Ganar en tres tiempos

Irse

En la pared de un hospital se despega la última estampa que tenemos del futbol en sepia, boina calada y muelles. Alfredo Distéfano pide la hora y agua, pregunta por Puskas y dice que vio a Kubala. Cruza la línea que vuelve humano al héroe. Nunca lo vi jugar, existe porque confío en la palabra de mi abuelo. Es herencia, no me hizo falta el videotape. Contaba que Distéfano era dos en uno. Resolvía una desgracia en la línea convirtiéndola en gracia metros más tarde. Invento el desdoble.

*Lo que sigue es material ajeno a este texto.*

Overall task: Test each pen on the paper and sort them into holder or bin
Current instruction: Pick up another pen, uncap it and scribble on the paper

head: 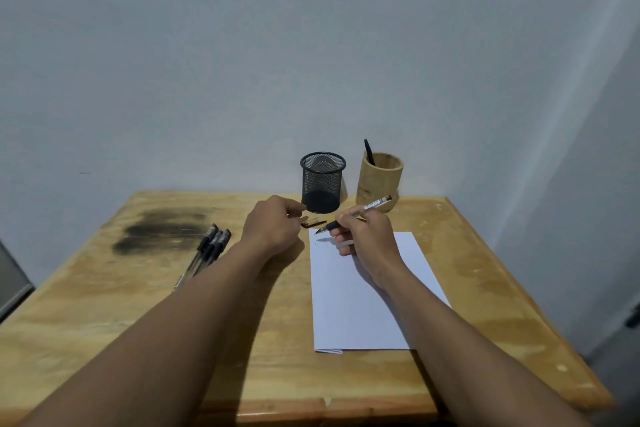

Un by pass marca su ritmo, se escabulle el mito que evitó la televisión de control remoto, un aparato que mi abuelo jamás entendió.

Quedarse

Los meses son las cajas de la historia, julio de 2010 guarda fechas imposibles, ahí se quedaron para siempre. Nunca un país ganó tanto en tan poco tiempo, Wimbledon, Mundial y Tour de Francia remachan su cerradura con el Gran Premio de Alemania en apenas cuatro semanas. España es la potencia de la época. Estados Unidos es del siglo pasado. Una pena que Cervantes no viva para traducirnos la historia del deporte al castellano.

Volver

Raúl González Blanco lleva escudo en el apellido, se despide una mañana para volver una última noche. Extraña cualidad de los campeones. El Real Madrid, un señor que sabe dar las gracias, convertirá a su capitán en rival con permiso de la suerte. Algo que hace de cada partido una belleza irrepetible. Raúl se va para volver a ganarse el Bernabéu en una fecha imposible, jugará Champions con el Schalke, equipo que le da oportunidad de querer más. Si el amor compite muere. El silencio es don de caballero, irse es don del solitario, volver es don de luchador. Querer no es don alguno; es la esperanza invencible del campeón para no decir adiós esta mañana.